U2 :: The Unforgettable Fire
Das frühe Meisterwerk der Iren, neu aufgelegt mit Bonus-Material Zu kaum einer Band passt die grassierende Verboxung besser als zu U2. Im kardinalsroten Schuber mit Goldband sieht „The Unforgettable Fire“ noch imposanter aus, als es sowieso schon angelegt war. Anton Corbijns ikonografische Schwarzweiß-Postkarten zeigen vier ernste Typen, die immer in die Ferne blicken – als sähe sie dort bereits ihre Zukunft als größte Band der Welt. Das beigelegte Büchlein wirkt wie eine kleine Bibel, die Produzenten Brian Eno und Daniel Lanois erinnern sich darin gern ans Jahr 1984, Bert van de Kamp und Niall Stokes liefern die weiteren Hintergrundinformationen zu den Aufnahmen, The Edge kommentiert die Bonus-Stücke.

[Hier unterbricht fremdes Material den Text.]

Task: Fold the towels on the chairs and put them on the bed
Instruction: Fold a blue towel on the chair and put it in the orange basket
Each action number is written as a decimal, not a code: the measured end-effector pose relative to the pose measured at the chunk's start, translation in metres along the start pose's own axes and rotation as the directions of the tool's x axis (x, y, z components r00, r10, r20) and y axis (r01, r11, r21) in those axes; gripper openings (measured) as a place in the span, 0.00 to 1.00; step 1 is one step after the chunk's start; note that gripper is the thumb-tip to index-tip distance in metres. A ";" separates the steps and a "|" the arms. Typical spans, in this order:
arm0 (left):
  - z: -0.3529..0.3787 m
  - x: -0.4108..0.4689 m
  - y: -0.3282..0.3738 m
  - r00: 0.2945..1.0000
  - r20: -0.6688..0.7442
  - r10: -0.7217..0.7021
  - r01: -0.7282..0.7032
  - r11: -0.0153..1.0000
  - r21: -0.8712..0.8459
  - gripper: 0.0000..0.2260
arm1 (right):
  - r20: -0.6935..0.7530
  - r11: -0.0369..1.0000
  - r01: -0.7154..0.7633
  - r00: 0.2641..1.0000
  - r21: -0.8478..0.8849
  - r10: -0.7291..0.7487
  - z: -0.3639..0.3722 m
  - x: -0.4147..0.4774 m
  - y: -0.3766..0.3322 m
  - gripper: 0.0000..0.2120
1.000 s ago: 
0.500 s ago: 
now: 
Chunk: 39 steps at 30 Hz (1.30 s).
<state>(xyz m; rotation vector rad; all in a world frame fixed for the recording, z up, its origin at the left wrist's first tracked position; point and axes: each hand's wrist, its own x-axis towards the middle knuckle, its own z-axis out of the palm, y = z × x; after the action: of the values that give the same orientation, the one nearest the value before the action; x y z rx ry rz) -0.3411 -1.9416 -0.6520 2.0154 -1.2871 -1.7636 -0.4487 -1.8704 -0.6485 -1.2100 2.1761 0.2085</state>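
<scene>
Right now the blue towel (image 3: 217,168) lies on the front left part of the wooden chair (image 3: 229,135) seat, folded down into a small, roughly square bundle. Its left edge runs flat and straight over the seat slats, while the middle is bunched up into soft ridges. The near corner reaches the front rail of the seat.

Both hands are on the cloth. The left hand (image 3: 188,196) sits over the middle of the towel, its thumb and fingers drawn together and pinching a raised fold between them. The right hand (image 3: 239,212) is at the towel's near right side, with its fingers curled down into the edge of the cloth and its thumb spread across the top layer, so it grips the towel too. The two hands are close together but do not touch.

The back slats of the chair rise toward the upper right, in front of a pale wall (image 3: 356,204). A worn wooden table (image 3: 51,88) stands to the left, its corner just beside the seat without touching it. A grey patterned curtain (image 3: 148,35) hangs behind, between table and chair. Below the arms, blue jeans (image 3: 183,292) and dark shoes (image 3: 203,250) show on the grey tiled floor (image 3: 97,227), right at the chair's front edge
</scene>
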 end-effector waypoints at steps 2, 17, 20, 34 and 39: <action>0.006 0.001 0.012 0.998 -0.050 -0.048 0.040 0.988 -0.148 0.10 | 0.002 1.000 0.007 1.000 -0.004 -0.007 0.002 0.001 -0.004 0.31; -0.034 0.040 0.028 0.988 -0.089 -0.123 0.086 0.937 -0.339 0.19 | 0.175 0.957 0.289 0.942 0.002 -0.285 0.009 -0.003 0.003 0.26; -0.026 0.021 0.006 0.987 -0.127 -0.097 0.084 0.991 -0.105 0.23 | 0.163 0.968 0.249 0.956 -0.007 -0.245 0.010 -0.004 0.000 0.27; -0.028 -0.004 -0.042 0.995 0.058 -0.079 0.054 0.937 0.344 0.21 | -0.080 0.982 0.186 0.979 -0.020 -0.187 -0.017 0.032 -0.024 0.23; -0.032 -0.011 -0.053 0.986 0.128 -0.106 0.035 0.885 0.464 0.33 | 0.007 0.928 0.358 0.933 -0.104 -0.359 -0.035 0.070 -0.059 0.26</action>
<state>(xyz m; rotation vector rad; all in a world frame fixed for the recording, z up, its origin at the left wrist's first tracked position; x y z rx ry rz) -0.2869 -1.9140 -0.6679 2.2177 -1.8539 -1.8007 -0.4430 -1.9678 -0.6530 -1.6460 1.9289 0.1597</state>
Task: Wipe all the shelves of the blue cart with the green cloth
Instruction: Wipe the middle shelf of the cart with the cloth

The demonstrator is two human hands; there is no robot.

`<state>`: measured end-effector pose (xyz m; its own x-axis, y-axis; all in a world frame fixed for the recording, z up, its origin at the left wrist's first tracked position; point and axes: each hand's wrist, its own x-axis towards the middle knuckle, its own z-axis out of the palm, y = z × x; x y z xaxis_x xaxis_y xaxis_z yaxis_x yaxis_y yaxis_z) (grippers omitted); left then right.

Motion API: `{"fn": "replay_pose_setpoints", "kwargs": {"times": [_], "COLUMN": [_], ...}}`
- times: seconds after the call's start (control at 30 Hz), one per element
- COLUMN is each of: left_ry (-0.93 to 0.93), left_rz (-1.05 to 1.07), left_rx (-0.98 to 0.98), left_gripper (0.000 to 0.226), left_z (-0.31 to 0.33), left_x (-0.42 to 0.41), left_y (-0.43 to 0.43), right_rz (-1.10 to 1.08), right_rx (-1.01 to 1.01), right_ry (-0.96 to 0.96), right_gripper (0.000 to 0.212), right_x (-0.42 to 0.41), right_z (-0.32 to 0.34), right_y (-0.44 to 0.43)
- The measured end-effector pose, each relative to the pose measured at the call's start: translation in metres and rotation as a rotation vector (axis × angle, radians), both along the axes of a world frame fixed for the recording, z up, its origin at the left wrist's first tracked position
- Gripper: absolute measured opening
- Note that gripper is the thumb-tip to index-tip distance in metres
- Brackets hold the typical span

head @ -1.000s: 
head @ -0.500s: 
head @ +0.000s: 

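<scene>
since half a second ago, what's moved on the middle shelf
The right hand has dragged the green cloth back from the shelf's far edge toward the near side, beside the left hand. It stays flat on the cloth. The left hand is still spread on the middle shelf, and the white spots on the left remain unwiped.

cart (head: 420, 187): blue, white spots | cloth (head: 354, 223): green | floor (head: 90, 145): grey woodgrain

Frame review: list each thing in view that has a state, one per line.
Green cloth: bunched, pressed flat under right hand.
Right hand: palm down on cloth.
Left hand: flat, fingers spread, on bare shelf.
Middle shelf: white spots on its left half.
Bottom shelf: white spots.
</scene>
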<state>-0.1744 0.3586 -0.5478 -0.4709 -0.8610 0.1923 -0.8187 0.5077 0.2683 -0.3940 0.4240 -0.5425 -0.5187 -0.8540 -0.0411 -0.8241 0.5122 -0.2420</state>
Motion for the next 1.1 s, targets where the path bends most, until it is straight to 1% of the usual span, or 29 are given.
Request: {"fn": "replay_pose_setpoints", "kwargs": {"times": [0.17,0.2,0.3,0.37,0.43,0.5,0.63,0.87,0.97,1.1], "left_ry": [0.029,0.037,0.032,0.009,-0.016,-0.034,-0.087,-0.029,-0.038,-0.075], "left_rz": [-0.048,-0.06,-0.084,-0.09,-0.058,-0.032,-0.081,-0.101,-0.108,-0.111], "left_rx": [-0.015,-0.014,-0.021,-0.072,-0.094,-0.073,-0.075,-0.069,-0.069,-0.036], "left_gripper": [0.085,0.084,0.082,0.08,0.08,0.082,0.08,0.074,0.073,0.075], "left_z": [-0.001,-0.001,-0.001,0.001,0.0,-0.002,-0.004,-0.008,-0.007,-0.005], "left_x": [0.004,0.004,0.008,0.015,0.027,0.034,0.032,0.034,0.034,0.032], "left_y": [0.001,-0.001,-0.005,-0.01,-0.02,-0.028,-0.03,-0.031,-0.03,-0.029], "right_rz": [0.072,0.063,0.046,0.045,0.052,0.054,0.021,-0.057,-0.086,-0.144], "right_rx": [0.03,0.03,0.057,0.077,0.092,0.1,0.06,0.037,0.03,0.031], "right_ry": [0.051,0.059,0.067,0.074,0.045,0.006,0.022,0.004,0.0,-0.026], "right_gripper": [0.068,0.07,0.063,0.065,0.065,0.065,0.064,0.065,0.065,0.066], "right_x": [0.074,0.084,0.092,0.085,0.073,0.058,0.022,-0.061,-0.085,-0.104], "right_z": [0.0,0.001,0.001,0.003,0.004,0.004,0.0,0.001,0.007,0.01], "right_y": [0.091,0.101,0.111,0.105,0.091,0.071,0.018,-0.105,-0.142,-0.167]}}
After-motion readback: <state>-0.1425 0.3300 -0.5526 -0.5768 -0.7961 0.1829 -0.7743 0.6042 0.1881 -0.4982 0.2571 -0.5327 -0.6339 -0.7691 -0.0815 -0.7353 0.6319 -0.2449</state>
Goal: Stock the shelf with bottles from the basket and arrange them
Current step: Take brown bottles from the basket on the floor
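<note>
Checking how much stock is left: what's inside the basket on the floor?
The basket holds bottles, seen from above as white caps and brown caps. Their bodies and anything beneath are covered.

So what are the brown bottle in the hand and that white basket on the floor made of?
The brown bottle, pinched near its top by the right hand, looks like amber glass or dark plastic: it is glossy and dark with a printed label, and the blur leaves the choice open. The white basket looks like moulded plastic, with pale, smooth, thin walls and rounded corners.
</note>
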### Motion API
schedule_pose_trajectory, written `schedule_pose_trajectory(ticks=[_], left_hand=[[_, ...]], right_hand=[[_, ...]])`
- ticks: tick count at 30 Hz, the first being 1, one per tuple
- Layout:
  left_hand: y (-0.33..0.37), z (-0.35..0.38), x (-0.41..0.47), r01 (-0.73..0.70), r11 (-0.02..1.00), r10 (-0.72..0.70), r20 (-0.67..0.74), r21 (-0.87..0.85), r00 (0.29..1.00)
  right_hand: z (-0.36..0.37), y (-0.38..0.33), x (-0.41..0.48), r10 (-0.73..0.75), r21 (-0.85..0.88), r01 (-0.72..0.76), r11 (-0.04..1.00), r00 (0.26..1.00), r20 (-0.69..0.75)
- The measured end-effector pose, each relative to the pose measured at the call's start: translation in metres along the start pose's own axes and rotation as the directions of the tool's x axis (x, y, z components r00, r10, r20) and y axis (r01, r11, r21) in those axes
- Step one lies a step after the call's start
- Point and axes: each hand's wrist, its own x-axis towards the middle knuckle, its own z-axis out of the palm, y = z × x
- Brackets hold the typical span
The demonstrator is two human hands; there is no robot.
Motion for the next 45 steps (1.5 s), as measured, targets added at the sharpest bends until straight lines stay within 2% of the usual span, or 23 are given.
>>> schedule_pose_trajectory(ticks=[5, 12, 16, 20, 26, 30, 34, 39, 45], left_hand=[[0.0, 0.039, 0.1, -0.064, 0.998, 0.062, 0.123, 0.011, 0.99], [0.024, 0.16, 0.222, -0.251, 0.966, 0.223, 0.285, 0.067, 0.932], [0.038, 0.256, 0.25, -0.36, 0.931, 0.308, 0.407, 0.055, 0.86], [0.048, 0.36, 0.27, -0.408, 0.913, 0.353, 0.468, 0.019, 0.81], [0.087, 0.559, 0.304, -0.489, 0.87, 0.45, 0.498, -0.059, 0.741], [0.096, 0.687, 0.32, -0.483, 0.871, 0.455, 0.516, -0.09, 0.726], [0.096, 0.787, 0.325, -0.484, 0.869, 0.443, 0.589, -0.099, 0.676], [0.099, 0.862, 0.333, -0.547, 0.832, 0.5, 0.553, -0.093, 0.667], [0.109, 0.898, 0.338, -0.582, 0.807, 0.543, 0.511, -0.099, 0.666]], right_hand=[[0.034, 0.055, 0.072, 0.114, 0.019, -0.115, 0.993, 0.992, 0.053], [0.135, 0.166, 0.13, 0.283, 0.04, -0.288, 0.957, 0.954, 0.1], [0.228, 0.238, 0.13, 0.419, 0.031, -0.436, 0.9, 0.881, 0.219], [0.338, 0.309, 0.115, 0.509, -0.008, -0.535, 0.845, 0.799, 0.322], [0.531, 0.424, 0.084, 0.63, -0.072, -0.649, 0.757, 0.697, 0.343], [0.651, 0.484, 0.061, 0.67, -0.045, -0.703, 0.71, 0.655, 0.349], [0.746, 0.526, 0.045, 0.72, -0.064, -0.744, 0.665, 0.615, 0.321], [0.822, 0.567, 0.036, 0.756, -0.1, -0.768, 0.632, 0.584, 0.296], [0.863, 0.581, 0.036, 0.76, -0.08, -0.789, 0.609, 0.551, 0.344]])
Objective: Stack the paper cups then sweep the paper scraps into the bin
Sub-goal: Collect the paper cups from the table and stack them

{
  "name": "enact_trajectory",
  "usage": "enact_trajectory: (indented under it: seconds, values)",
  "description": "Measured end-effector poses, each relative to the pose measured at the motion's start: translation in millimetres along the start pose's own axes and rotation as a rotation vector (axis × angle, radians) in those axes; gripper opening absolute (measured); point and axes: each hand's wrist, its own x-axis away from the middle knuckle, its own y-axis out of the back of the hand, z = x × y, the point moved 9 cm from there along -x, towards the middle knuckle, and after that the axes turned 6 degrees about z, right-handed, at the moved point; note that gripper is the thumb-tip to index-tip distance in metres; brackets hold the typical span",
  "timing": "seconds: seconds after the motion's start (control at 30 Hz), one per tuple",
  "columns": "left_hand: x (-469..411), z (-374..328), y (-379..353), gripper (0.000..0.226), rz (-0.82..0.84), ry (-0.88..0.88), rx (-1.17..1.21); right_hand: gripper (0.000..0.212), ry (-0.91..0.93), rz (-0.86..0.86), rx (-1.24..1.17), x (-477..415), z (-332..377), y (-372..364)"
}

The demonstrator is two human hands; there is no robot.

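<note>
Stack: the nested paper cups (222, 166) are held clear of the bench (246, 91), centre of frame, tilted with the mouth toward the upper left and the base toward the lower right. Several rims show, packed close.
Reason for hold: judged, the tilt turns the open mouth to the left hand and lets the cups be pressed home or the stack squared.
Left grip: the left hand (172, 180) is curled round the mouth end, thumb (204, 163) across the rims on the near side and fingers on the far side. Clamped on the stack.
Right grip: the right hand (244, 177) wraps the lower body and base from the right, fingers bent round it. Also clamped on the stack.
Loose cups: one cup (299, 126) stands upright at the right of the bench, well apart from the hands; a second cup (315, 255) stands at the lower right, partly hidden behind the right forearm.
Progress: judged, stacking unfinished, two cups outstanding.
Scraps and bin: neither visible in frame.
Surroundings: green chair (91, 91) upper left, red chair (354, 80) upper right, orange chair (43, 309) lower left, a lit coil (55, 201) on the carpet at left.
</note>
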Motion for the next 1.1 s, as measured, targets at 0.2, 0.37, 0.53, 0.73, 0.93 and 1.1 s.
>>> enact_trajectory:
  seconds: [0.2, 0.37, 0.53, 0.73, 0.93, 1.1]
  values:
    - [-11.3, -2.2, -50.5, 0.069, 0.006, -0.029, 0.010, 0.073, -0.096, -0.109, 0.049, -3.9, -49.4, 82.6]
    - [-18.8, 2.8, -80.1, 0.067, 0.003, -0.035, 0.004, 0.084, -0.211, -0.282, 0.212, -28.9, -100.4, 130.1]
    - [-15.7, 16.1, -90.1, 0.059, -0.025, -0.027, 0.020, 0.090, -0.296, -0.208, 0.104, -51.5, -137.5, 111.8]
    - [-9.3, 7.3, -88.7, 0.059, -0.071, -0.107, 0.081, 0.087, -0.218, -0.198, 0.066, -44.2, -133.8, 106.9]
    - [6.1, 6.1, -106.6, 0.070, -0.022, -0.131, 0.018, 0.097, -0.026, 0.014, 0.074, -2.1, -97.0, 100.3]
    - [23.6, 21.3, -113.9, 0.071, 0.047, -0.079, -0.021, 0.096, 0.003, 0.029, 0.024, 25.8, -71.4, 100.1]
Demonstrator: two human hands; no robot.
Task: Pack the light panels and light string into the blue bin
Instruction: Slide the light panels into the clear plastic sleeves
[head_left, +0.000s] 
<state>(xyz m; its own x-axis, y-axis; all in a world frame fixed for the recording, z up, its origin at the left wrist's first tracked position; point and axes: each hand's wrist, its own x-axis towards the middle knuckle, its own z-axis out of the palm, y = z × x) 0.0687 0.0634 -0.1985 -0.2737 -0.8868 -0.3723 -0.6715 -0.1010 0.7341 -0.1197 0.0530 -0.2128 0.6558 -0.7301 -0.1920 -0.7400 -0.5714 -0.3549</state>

Die zeigen vor allem, wie viel Material U2 offensichtlich noch übrig hatten: „Love Comes Tumbling“ schaffte es nur auf eine B-Seite, und um das ätherische „The Three Sunrises“ tut es Edge heute noch etwas leid, es passte einfach nicht zum Rest. Dazu gibt es etliche Remixes, unter anderen von der frühen Single „11 O’Clock Tick Tock“, und einige unvollendete Skizzen, die interessant sind, aber den zehn meisterhaften Tracks von „The Unforgettable Fire“ natürlich nicht das Wasser reichen können.
Das vierte Album von U2 war ein früher Triumph, nachdem ja schon „War“ den Weg zum Weltruhm geebnet hatte. Auch wenn Bono heute behauptet, er hätte damals zu sehr „wie ein Mädchen“ gesungen: Die Dringlichkeit von „Pride“, der (historisch nicht ganz korrekten) Hymne an Martin Luther King, die Nervosität von „Wire“, das verzweifelte „Bad“, das Schlaflied „MLK“ – jeder Song sticht ins Herz, gerade weil U2 mit all ihren Ambitionen manchmal schön ins Schlingern kommen. Dann kämpft die Ausdruckskampf mit den noch etwas beschränkten musikalischen Möglichkeiten, und dabei entsteht – natürlich vor allem dank Bonos Stimme und der dräuenden Gitarre von The Edge – etwas tatsächlich Einzigartiges. Ein „Konzept“, das blieb.
Die DVD enthält neben Ausschnitten von „Live Aid“ und dem „Conspiracy Of Hope“-Auftritt die bekannte „The Unforgettable Fire Collection“: vier Videoclips und die Album-Making-Of-Dokumentation, die auf Slane Castle und in der Mindmill Lane gedreht wurde – zu einer Zeit, als U2 noch nicht so bewusst mit den Kameras spielten. Bono sinniert über Texte und Themen und sorgt sich, er könne „too spiritual“ klingen. Gemeinsam mit Eno und Lanois quält sich die Band mit „Pride“ herum, bis man die Spannung im Studio fast mit Händen greifen kann – und dann fasst Eno nebenbei das Geheimnis von U2 knapp zusammen: „They built from strength and limitation.“ Sie wissen, was sie können und was nicht, und dann versuchen sie das Unmögliche. Alle paar Jahre erreichen sie es.